§ SUPPLIED RECORDS
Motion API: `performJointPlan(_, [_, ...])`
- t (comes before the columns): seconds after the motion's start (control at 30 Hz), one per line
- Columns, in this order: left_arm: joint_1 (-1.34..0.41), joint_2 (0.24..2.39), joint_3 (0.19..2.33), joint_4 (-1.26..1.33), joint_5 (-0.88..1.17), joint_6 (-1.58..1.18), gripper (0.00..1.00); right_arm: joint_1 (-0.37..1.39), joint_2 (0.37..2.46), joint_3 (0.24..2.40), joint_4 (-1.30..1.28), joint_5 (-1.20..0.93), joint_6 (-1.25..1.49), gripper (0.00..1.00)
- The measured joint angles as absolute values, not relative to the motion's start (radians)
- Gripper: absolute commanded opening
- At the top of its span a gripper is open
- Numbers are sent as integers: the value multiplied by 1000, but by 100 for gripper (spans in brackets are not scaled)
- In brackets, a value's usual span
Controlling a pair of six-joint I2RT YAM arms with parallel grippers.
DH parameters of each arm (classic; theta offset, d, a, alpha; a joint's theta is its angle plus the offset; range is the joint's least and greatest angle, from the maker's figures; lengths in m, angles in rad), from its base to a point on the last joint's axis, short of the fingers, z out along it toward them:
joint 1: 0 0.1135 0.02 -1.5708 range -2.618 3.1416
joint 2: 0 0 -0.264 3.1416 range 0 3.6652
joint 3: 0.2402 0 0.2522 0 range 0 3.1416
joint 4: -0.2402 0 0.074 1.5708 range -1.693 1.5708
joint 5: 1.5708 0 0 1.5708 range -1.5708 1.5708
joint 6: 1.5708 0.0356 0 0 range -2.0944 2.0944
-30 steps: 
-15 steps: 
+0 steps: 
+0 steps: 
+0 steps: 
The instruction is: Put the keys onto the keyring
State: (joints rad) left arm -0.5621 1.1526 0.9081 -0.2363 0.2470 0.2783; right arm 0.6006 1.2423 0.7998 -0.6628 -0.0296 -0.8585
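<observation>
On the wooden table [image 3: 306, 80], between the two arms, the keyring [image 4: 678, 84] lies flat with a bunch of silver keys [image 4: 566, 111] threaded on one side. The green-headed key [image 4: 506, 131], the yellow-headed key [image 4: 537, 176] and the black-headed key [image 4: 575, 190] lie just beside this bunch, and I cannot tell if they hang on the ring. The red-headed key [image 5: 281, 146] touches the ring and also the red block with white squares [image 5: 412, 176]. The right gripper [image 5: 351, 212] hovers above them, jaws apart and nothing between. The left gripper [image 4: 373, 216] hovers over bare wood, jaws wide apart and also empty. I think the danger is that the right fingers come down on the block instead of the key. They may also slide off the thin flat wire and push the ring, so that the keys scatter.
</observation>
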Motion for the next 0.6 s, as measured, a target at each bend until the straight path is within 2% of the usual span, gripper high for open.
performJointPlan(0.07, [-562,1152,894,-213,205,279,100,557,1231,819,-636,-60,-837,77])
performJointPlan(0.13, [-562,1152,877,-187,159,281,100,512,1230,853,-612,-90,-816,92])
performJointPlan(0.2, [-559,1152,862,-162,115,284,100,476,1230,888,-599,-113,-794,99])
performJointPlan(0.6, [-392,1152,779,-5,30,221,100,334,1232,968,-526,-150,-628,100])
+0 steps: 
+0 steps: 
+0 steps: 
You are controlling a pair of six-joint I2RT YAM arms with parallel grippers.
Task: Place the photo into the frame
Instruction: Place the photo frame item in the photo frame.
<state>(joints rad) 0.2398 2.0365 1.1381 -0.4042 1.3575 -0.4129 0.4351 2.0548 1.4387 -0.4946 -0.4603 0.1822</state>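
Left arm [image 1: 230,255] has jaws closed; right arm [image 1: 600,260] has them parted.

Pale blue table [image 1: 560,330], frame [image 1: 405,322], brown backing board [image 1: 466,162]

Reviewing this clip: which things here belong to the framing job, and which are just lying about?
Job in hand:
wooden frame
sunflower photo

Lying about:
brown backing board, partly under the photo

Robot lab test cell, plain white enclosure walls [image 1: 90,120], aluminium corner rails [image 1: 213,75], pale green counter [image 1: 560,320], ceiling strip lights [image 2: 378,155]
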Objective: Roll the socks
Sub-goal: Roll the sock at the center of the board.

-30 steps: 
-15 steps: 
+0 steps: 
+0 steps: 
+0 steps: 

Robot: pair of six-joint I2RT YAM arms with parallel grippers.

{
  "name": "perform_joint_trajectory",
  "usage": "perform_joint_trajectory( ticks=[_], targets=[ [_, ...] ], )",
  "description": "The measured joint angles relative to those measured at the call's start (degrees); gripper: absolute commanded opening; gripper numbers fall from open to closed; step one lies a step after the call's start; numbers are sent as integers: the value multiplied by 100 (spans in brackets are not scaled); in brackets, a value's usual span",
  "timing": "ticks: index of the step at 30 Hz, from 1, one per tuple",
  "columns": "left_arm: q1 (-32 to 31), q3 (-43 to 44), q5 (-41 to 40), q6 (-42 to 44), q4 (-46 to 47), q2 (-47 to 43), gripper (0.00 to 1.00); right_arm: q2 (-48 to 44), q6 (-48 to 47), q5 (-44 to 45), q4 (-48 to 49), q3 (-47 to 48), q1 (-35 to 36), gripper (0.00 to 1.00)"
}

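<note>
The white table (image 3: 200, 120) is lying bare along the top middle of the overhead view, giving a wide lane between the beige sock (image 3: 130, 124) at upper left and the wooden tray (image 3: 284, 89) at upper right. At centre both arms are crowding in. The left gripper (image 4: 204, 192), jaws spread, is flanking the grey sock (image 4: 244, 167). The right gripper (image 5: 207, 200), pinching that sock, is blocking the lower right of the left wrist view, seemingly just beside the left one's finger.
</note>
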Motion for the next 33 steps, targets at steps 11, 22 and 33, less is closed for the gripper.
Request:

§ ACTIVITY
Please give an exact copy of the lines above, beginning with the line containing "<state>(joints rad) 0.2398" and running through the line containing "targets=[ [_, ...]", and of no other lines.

§ OUTPUT FOR THIS EXERCISE
<state>(joints rad) 0.2398 2.0365 1.1381 -0.4042 1.3575 -0.4129 0.4351 2.0548 1.4387 -0.4946 -0.4603 0.1822</state>
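Left arm [image 1: 230,255] has jaws closed; right arm [image 1: 600,260] has them parted.

Pale blue table [image 1: 560,330], frame [image 1: 405,322], brown backing board [image 1: 466,162]

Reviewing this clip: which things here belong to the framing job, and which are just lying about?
Job in hand:
wooden frame
sunflower photo

Lying about:
brown backing board, partly under the photo

Robot lab test cell, plain white enclosure walls [image 1: 90,120], aluminium corner rails [image 1: 213,75], pale green counter [image 1: 560,320], ceiling strip lights [image 2: 378,155]
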Objective: Roll the socks
Sub-goal: Roll the sock at the center of the board.

-30 steps: 
-15 steps: 
+0 steps: 
+0 steps: 
+0 steps: 

Robot: pair of six-joint I2RT YAM arms with parallel grippers.

{
  "name": "perform_joint_trajectory",
  "usage": "perform_joint_trajectory( ticks=[_], targets=[ [_, ...] ], )",

Output for the exercise is complete.